Beşinci olarak , veritabanınızın güvenliğini önemsiyorsanız , bu komut dosyalarını diğer kişilerin erişebildiği sunucularda çalıştırmamanız gerekir. Birisi sisteminizde kaydedilir, sonra onlar olacaktır kimlik bilgilerinizi almak imkanı vardır. Örneğin, bir SSL sertifikasına sahip bir web sunucusu durumunda, en azından birinin kök kazanması ve httpd işleminin bellek alanına erişmesi ve kimlik bilgilerini çıkarması için teorik bir olasılık vardır. Son zamanlarda SSL üzerinden yapılabilecek en az bir istismar oldu, saldırganın giriş yapmasını gerektirmiyordu.
Ayrıca, hangi kullanıcıların ne yapabileceğini sınırlamak için SELinux veya apparmor veya sisteminiz için ne varsa kullanılabilir.

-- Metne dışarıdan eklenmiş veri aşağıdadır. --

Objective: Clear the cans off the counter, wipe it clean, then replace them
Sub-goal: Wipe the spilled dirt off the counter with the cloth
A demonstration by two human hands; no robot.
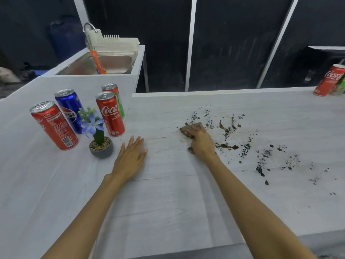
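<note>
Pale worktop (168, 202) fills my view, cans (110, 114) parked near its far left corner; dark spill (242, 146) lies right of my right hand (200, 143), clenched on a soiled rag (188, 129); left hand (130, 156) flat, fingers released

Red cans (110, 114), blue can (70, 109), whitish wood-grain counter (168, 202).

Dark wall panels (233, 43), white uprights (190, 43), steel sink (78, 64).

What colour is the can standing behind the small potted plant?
Blue, a Pepsi can, behind the potted plant; head view.
</note>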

Kimlik bilgilerine erişmeyi başarabilseler bile, kullanıcıların veritabanına bağlanmaya bile çalışmalarına izin vermemenizi sağlar.
Eğer bütün bunlar size fazla mazeret gibi geliyorsa ve bunu göze alamazsanız veya yapacak vaktiniz yoksa - o zaman (kibirli ve elitist) görüşüme göre, veritabanınızda önemli veya hassas bir şey saklamamalısınız. Ve önemli veya hassas bir şeyi saklamıyorsanız, kimlik bilgilerinizi sakladığınız yer de önemli değildir - bu durumda neden bir şifre kullanmalısınız?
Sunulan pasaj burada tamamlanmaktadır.